También se menciona a Gonzalo Mendoza Gaytán, El Sapo, vinculado al aparato militar del CJNG y al reclutamiento y adiestramiento de sicarios.
A ellos se suma Julio Alberto Castillo Rodríguez, El Chorro, yerno de El Mencho y operador clave en el puerto de Manzanillo, cuyo poder se concentra en el manejo financiero.
Ricardo Ruiz Velasco, Doble R, completa la lista de figuras con influencia, al operar en la zona metropolitana de Guadalajara, uno de los principales centros neurálgicos del cártel.

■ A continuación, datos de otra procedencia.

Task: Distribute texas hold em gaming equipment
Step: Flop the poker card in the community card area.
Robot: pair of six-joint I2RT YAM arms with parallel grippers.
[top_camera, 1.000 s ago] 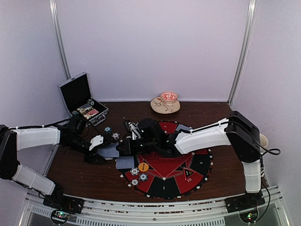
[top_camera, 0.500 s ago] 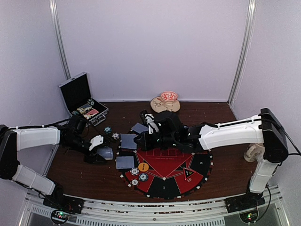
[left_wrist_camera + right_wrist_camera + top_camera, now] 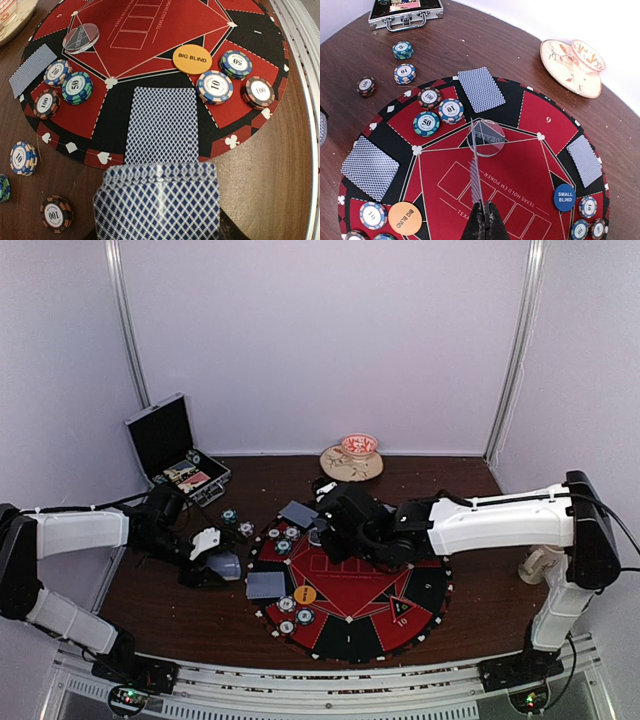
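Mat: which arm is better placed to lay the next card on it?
Right. Its gripper pinches a single card edge-on above the mat; the left gripper holds the deck beside the mat's edge.

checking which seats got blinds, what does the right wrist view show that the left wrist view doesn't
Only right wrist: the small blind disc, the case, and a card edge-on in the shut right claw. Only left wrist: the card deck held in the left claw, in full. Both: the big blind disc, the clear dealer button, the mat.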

Violencia y reacomodo criminal
Tras la muerte de El Mencho, se registraron hechos violentos en Jalisco, Michoacán, Colima, Guanajuato, Nayarit y otros estados, con bloqueos, incendios y ataques a infraestructura, lo que refleja el impacto inmediato del golpe al liderazgo del CJNG.
Especialistas coinciden en que la forma en que se resuelva la sucesión será determinante para el futuro del cártel y para el nivel de violencia que enfrentará México en los próximos meses.